• What is being asked:
A stretch of the entries below is to be set down exactly, running from the line with "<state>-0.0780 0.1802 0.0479" through the line with "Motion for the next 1", both included, and no other line.

• Available records:
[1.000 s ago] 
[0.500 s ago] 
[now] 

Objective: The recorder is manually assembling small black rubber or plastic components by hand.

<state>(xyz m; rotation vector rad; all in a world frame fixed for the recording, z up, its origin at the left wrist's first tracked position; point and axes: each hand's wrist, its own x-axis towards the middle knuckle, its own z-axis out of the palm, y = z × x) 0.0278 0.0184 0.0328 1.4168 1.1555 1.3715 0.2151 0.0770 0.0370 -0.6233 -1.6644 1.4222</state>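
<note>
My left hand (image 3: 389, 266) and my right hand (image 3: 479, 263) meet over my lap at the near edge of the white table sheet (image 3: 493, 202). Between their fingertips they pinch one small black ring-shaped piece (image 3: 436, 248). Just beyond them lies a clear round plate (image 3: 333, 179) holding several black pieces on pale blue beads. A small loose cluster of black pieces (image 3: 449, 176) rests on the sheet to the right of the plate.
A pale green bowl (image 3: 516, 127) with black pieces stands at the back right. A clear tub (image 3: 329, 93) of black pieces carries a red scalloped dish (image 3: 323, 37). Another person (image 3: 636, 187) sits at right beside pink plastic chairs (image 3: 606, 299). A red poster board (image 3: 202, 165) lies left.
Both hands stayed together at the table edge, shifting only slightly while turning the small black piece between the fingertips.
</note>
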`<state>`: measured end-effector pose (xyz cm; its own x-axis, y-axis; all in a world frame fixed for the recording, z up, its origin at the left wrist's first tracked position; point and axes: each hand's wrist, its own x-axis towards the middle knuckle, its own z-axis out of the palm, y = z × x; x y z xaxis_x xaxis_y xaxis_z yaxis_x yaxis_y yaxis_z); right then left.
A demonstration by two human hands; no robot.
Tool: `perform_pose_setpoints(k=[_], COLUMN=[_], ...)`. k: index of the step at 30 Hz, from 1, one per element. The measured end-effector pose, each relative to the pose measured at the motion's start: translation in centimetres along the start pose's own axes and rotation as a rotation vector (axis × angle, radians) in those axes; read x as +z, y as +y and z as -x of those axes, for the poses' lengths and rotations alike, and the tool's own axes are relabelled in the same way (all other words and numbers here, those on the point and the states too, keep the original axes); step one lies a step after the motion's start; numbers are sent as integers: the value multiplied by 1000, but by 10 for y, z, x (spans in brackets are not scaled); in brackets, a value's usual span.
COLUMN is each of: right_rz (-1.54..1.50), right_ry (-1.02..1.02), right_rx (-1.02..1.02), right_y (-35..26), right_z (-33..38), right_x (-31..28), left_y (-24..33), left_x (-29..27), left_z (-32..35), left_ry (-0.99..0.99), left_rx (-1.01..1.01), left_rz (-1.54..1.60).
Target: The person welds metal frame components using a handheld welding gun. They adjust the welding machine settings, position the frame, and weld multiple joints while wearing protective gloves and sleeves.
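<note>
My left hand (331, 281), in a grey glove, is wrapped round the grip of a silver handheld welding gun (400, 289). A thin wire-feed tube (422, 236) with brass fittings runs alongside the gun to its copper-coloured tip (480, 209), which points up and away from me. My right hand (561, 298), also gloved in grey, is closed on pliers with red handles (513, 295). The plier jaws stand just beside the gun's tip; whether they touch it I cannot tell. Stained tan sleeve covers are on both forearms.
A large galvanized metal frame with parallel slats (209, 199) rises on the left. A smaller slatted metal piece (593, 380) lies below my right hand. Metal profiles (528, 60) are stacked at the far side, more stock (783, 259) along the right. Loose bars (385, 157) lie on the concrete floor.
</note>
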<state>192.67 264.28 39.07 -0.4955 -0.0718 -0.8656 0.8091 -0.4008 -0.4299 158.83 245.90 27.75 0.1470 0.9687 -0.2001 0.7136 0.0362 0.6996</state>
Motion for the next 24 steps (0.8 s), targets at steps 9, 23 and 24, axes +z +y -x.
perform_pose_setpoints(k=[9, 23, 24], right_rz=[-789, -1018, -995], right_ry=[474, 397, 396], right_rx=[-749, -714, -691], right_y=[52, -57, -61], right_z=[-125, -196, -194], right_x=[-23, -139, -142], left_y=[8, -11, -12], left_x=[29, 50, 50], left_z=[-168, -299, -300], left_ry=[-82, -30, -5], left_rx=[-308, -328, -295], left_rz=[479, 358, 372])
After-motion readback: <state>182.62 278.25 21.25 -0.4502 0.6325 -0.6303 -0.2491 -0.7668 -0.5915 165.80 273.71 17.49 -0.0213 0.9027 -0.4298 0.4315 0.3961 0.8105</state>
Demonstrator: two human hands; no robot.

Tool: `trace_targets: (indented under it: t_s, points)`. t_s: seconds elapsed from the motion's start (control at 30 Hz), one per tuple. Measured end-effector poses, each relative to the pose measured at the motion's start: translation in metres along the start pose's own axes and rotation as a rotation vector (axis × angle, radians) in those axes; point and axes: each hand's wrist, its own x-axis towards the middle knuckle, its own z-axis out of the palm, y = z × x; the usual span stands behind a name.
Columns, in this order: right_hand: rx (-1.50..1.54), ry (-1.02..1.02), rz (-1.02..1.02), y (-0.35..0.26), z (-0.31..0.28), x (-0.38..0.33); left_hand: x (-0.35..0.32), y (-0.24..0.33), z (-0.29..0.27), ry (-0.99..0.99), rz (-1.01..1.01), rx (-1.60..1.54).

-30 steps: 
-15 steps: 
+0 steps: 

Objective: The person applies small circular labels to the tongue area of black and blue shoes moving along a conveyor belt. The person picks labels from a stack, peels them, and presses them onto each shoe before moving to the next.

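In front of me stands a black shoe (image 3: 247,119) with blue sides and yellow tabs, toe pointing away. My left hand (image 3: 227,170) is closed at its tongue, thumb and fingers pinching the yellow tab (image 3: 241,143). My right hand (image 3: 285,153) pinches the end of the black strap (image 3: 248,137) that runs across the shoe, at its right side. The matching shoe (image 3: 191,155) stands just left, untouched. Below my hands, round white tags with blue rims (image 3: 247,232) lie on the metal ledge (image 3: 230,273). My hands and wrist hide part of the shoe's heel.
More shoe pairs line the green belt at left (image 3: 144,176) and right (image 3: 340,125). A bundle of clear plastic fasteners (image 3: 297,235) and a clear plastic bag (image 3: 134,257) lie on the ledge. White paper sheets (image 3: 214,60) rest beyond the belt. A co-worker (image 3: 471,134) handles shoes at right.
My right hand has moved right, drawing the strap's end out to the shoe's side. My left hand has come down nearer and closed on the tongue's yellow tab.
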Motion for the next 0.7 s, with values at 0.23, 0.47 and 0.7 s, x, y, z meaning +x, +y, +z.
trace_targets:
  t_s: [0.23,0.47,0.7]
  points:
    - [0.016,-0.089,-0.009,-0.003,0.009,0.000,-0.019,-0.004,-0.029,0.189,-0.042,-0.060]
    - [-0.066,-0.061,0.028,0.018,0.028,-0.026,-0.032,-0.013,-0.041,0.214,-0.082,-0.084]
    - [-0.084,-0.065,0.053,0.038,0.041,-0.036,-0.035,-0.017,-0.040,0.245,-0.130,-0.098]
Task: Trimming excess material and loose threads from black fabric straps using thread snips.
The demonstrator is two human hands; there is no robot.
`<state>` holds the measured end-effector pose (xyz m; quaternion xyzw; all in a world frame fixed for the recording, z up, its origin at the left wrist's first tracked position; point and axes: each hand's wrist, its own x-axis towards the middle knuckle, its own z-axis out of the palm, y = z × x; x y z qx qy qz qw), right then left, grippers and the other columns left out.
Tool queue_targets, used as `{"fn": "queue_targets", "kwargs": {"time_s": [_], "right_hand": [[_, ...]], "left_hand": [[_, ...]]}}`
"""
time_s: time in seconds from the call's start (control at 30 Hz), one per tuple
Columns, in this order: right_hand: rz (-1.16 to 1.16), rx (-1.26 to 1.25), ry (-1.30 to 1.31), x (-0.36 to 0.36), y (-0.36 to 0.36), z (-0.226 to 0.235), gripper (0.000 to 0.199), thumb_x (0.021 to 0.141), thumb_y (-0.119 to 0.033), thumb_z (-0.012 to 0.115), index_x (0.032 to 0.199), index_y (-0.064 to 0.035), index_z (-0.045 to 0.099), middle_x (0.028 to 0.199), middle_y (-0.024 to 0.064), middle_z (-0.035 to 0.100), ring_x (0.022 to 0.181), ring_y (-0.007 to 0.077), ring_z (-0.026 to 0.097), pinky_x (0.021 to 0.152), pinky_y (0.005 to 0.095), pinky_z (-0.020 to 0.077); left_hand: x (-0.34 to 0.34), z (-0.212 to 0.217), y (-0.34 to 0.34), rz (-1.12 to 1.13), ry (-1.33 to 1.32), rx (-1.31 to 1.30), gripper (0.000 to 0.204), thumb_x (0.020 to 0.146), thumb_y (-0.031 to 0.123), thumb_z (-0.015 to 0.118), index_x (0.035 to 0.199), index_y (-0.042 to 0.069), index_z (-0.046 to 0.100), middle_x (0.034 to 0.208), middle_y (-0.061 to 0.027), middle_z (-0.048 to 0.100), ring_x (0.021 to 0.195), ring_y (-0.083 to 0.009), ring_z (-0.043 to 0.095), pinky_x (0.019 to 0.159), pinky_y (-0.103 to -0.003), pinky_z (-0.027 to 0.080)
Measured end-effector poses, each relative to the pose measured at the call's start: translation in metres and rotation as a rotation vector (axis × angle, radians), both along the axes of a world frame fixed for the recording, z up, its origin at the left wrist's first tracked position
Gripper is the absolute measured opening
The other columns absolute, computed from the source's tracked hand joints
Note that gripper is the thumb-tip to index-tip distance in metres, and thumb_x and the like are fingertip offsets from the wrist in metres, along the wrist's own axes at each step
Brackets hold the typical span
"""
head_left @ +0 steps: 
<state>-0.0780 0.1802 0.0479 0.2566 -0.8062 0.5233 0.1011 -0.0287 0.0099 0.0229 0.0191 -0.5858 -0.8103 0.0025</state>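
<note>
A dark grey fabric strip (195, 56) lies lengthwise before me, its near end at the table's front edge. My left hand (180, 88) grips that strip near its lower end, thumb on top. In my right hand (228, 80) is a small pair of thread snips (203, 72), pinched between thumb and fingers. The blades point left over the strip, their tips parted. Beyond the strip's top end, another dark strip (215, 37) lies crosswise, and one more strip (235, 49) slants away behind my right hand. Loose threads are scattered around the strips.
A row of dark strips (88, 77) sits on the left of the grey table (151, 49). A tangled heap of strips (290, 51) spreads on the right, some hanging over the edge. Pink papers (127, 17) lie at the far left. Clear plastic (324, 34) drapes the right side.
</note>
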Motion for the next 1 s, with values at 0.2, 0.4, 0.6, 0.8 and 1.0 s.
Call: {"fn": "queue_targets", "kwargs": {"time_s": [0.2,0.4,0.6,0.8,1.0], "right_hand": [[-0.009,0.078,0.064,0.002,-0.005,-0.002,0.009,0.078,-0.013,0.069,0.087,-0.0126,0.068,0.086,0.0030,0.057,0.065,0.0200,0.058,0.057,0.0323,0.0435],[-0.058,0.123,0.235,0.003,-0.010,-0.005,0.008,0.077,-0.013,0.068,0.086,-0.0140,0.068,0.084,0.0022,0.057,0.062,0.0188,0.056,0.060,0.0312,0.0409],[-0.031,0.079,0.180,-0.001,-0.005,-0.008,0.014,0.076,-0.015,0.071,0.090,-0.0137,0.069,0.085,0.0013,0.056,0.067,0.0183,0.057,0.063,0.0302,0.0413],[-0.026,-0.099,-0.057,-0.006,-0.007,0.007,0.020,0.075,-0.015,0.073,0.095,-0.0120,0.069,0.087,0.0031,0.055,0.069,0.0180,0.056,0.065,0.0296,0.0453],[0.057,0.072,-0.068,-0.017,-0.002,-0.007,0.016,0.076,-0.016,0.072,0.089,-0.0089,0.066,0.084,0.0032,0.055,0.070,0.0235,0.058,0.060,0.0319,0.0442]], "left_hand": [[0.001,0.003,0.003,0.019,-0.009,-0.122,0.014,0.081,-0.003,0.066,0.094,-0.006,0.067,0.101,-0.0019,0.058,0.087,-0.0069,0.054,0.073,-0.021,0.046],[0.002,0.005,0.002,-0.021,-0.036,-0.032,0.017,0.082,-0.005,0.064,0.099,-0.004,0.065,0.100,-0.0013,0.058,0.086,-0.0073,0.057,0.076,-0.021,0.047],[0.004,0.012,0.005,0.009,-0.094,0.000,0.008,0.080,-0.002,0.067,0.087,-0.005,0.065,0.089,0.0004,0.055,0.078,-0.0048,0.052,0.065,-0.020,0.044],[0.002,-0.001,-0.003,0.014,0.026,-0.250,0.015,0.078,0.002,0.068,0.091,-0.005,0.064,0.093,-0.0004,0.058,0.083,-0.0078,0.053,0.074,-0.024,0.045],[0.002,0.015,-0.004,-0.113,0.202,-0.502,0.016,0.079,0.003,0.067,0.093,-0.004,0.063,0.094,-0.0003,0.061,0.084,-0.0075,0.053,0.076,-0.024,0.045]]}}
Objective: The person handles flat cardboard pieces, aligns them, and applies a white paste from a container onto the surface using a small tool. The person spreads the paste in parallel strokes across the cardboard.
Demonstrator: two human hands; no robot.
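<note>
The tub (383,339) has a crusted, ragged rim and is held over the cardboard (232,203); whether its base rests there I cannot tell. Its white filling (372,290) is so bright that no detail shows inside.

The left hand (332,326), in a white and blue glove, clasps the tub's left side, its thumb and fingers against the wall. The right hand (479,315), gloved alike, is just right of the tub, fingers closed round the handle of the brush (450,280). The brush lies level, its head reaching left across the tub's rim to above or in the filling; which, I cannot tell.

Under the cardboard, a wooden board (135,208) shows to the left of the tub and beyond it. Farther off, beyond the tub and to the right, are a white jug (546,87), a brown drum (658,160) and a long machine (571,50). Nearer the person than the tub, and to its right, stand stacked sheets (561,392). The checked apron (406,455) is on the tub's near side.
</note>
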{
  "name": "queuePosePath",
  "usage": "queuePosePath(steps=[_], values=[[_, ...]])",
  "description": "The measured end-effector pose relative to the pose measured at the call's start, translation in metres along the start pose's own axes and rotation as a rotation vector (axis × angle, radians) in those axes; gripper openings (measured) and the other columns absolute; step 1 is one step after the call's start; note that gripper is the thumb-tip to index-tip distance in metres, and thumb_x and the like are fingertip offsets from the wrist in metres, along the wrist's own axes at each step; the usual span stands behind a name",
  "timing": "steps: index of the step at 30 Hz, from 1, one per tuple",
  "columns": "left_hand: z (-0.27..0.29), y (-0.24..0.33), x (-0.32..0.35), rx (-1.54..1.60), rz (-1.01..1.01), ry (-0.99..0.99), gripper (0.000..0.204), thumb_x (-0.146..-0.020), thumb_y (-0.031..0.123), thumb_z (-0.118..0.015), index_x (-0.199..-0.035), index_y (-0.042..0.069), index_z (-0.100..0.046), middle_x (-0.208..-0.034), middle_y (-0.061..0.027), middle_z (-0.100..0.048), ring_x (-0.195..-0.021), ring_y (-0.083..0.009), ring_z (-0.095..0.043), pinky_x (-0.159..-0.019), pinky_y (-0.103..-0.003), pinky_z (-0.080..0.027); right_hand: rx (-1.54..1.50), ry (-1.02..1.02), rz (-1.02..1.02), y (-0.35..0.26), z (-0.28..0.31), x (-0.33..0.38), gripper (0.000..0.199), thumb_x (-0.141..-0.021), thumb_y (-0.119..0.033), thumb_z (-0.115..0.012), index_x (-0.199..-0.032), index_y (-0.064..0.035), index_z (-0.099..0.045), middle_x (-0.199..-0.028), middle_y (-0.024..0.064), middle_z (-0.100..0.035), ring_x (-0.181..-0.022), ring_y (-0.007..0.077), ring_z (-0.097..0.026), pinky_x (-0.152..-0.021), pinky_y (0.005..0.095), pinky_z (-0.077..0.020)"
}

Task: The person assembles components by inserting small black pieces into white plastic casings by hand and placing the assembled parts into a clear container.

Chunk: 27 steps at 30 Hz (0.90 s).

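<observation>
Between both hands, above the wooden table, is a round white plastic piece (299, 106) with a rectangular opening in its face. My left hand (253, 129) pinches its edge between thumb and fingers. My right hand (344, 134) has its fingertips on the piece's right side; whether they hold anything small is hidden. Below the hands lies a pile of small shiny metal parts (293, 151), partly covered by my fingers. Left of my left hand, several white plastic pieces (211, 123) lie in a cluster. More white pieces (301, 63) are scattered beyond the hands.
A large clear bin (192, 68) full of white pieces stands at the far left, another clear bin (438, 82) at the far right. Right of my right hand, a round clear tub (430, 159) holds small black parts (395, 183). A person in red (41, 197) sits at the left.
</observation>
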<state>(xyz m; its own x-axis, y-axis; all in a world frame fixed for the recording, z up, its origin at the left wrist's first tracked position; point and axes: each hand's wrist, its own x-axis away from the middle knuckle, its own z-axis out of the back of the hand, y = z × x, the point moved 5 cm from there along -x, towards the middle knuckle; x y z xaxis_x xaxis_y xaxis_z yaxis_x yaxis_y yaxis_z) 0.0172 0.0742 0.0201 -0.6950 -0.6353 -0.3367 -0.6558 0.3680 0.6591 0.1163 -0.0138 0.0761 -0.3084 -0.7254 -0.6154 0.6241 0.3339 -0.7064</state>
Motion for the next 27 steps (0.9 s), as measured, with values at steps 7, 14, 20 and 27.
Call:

• Answer to the problem:
<state>-0.0780 0.1802 0.0479 0.2566 -0.8062 0.5233 0.1011 -0.0287 0.0099 0.0229 0.0191 -0.5858 -0.8103 0.0025</state>
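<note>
A dark grey fabric strip (195, 56) lies lengthwise before me, its near end at the table's front edge. My left hand (180, 88) grips that strip near its lower end, thumb on top. In my right hand (228, 80) is a small pair of thread snips (203, 72), pinched between thumb and fingers. The blades point left over the strip, their tips parted. Beyond the strip's top end, another dark strip (215, 37) lies crosswise, and one more strip (235, 49) slants away behind my right hand. Loose threads are scattered around the strips.
A row of dark strips (88, 77) sits on the left of the grey table (151, 49). A tangled heap of strips (290, 51) spreads on the right, some hanging over the edge. Pink papers (127, 17) lie at the far left. Clear plastic (324, 34) drapes the right side.
</note>
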Motion for the next 1 s, with values at 0.2, 0.4, 0.6, 0.8 and 1.0 s.

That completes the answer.